WORK ITEM. Set down all of the data exactly. Pictures stay out of the copy.
Top of DATA EXCERPT
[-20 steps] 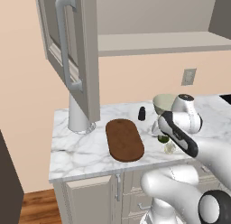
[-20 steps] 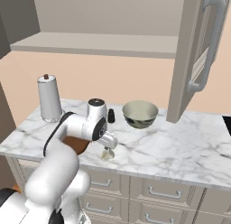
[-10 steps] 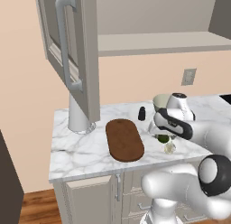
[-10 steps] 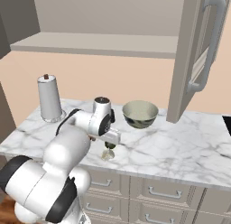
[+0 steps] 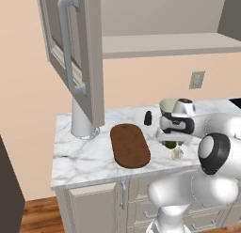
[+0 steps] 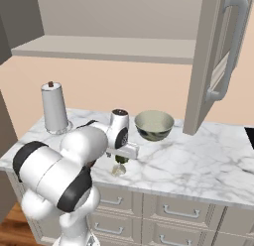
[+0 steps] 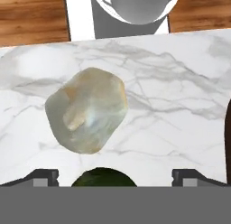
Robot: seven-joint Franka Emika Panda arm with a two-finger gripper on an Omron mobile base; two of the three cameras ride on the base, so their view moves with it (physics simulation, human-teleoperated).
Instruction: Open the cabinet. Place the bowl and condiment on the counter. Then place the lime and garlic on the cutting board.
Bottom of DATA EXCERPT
COMPLETED EXERCISE.
[-20 steps] 
[-20 steps] 
[-10 steps] 
[-10 steps] 
[+0 steps] 
[+0 steps] 
[+0 steps] 
Robot: seven-joint Franka Emika Panda arm with a two-finger gripper on an Omron mobile base; two of the three cameras ride on the base, so their view moves with it (physics simulation, human-teleoperated).
Instruction: Open the cabinet. Place the bowl and condiment on the counter. Then place the lime and garlic on the cutting board.

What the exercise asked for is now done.